Marco Thylo Entries for the Lightbulb Win a T-Shirt Contest
When I wrote last week’s Marco Thylo, I was riding the snatch express, venting, lamenting and ranting my guts out. After reading everyone’s entries (punch lines) to the question, How many women and, or men with thyroid disease or thyroid cancer does it take to change a light bulb?, I was so busy laughing my ass off, I found the nearest stop and promptly removed my World Wide Web of an ass from the train.
THANK YOU. THANK YOU. THANK YOU. Your entries were hilarious and fabulous. But, enough about me. You have one week to vote on the winning entry. The winner will receive a t-shirt from the Dear Thyroid store. Vote your hearts out. They’re all so good, I don’t know how you’ll be able to choose a winner. I know I couldn’t. Good luck everyone. You’re all winners in my book.

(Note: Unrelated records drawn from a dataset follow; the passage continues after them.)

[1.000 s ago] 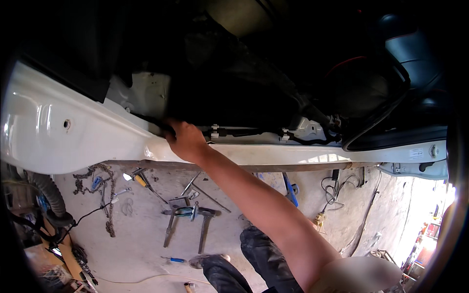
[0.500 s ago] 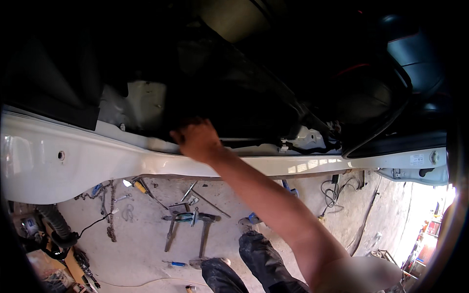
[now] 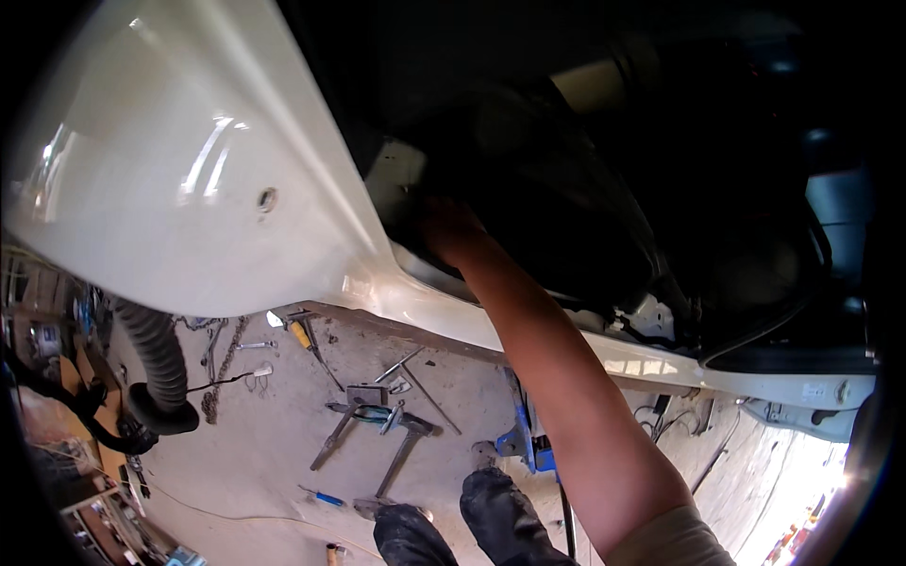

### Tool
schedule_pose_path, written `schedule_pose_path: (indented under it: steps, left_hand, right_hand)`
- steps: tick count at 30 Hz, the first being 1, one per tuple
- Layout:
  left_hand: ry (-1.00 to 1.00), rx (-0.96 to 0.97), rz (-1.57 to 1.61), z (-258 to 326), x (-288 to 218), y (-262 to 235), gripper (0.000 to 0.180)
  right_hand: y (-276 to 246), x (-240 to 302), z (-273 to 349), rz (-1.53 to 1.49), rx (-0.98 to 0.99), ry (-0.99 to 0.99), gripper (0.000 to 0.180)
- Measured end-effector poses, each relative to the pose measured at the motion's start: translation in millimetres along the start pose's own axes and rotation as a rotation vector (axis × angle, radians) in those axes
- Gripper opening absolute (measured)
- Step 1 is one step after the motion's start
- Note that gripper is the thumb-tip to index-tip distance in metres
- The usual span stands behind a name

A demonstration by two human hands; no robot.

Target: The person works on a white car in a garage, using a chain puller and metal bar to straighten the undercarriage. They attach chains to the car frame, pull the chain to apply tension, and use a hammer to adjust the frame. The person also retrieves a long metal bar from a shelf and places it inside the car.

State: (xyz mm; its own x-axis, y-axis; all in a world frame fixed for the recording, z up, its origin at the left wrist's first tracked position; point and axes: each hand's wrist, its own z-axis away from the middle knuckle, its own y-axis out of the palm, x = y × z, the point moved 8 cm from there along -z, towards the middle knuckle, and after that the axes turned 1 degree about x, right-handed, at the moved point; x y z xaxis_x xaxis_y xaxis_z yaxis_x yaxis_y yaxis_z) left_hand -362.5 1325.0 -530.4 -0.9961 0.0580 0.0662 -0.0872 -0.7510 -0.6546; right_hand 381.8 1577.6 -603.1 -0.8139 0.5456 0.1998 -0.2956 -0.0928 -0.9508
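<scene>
My right hand (image 3: pixel 451 231) reaches up from the lower right, over the white car sill (image 3: pixel 642 363), into the dark cabin. It presses against black trim (image 3: pixel 566 208) just inside the door opening. The fingers are lost in shadow under that trim, so I cannot tell whether they grip anything. The curved white body panel (image 3: pixel 179 189), with a small round hole (image 3: pixel 268 199), fills the upper left beside the hand. My left hand is out of the picture.
On the concrete floor below lie two hammers (image 3: pixel 396 429), a blue-handled screwdriver (image 3: pixel 323 496), a yellow-handled tool (image 3: pixel 300 335), a chain (image 3: pixel 222 373) and a blue jack (image 3: pixel 528 443). A black corrugated hose (image 3: pixel 160 363) hangs at left. My dark trouser legs (image 3: pixel 500 519) stand at bottom centre.
My right hand has gone from the sill edge deeper into the dark opening. The view has swung closer to the white panel, which now looms much larger at the left.
</scene>
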Motion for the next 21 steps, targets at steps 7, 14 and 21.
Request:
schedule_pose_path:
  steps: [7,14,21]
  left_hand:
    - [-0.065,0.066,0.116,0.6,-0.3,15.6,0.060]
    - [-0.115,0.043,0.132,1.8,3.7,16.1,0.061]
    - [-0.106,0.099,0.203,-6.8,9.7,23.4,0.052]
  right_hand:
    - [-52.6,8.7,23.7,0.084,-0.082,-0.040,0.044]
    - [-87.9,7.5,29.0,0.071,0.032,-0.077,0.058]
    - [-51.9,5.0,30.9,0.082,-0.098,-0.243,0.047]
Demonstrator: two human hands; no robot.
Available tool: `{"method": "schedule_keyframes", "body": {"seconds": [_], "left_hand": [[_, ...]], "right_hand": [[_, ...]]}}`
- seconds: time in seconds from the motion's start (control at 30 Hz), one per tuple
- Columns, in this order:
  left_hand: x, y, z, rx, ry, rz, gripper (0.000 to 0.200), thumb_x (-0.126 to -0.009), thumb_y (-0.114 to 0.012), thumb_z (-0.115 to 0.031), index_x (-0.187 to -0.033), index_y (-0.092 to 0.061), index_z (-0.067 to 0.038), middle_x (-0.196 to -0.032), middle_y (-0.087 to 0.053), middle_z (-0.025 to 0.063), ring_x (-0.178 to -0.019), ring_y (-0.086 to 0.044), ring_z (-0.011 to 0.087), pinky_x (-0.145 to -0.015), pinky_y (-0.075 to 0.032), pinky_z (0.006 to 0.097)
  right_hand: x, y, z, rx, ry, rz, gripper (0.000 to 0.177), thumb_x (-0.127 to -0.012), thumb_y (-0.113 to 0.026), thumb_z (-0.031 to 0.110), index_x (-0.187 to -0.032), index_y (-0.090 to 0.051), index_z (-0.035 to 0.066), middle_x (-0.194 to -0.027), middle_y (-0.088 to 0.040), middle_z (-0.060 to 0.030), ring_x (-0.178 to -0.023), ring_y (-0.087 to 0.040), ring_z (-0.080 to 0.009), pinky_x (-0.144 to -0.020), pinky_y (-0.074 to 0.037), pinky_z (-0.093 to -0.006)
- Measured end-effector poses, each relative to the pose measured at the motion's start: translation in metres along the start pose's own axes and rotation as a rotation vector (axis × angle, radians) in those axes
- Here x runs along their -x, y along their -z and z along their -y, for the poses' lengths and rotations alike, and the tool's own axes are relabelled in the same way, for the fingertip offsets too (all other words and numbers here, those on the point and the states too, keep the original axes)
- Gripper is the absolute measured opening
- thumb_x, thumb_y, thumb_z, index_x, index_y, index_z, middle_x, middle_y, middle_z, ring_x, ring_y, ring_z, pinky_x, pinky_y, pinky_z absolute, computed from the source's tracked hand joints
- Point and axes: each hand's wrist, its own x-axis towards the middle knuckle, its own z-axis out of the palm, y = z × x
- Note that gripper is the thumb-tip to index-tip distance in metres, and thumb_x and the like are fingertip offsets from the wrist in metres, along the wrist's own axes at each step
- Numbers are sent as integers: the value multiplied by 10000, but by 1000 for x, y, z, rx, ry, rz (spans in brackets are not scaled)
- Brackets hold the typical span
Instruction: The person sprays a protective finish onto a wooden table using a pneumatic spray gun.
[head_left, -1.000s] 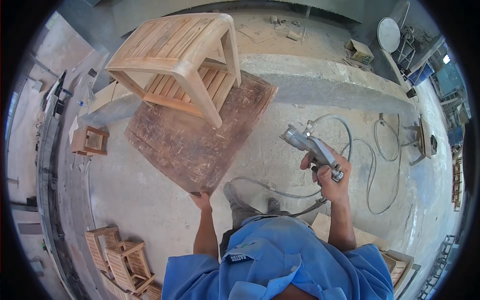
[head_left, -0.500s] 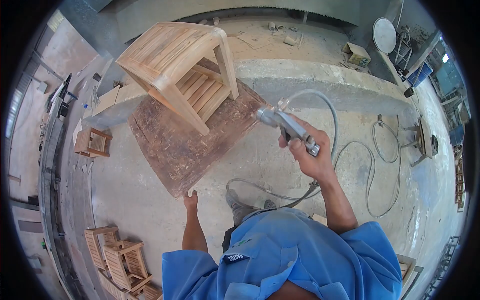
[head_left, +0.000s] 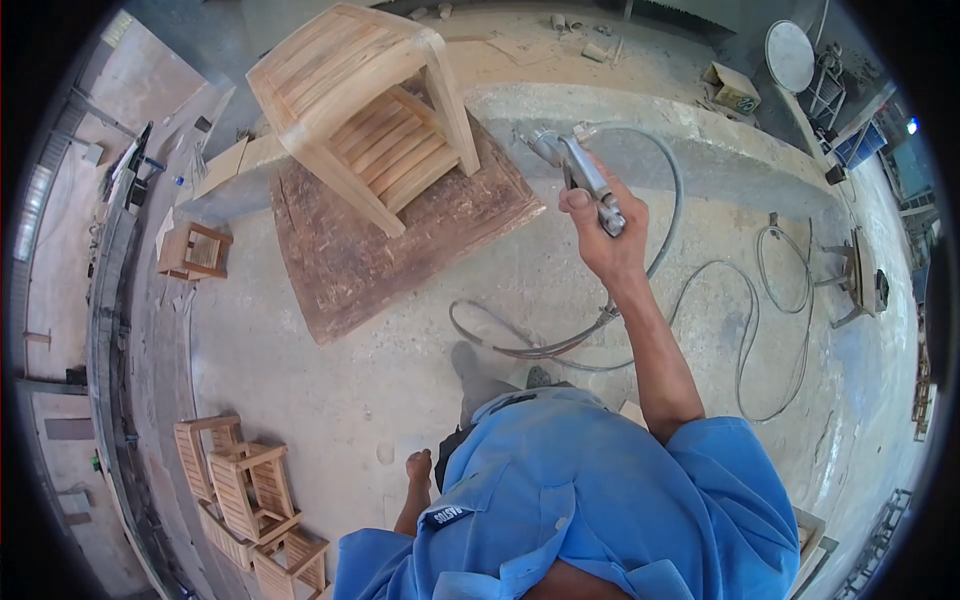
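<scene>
My right hand [head_left: 612, 235] is wrapped round a metal spray gun [head_left: 580, 165], whose nozzle points left toward a wooden stool. A clear hose [head_left: 676, 180] curves away from the gun. The pale stool [head_left: 350, 100] has a slatted top and a lower slatted shelf, and stands upright on a worn brown board [head_left: 350, 275]. A gap separates the gun from the stool. Low beside my body, my left hand [head_left: 419, 466] has its fingers curled in, with nothing seen in them. It is apart from the board.
Several slatted wooden stools [head_left: 250, 485] stand at lower left, and a small stool [head_left: 196, 250] sits farther up on the left. The hose lies in loops [head_left: 745, 330] on the concrete floor. Behind the board runs a low concrete ledge [head_left: 700, 130]. A cardboard box [head_left: 732, 88] is at upper right.
My left hand has let go of the board's near corner and dropped back toward my body. The board and stool have turned slightly. The spray gun has moved up in view, its mist no longer visible.
</scene>
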Motion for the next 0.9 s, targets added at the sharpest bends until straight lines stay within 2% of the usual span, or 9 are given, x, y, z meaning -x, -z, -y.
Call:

1. AMY: None. We are all too tired, our energy is drained, and our brains are too fuzzy.
2. MONICA: No need to change it. Those with insomnia would rather keep it off so they can try to get some sleep and the rest are too tired to care.
3. JOANNA: Oh, the light bulb burned out? I thought that was thyroid fog sending me into a new realm of mental darkness.
4. HD: Our endo docs don’t want the bulb changed, they much prefer us in the dark.
5. LOLLY: Light bulb, hahaha don’t make me laugh, never mind how many people does it take, don’t you mean how many months. Now if I hit that switch one more time I’m going to go fucking crazy, now where’s that god damn flower bulb!!!
6. M: Oh, we couldn’t possibly change it on our own. There would probably be a specialist brought in to assess the situation, a surgeon saying ‘take it out’, a doctor saying ‘leave it in’, friends would drop by to say ‘it looks fine to me’ o’it’s changed already just get over it and move on’. We’d need our family close by for moral support and we’d probably need to log on to ‘Dear Lightbulb’ regularly to purge our pent up feelings of frustration, turmoil and regret at ever setting eyes on the screwy little bulb in the first place;-)
7. KATHY: Um, I had my light bulb tested.. Even though it’s not working, the electriciocrinologist says that it is working just fine. Funny, it doesn’t feel like it’s working. It’s pretty dark in here. Is it all in my head?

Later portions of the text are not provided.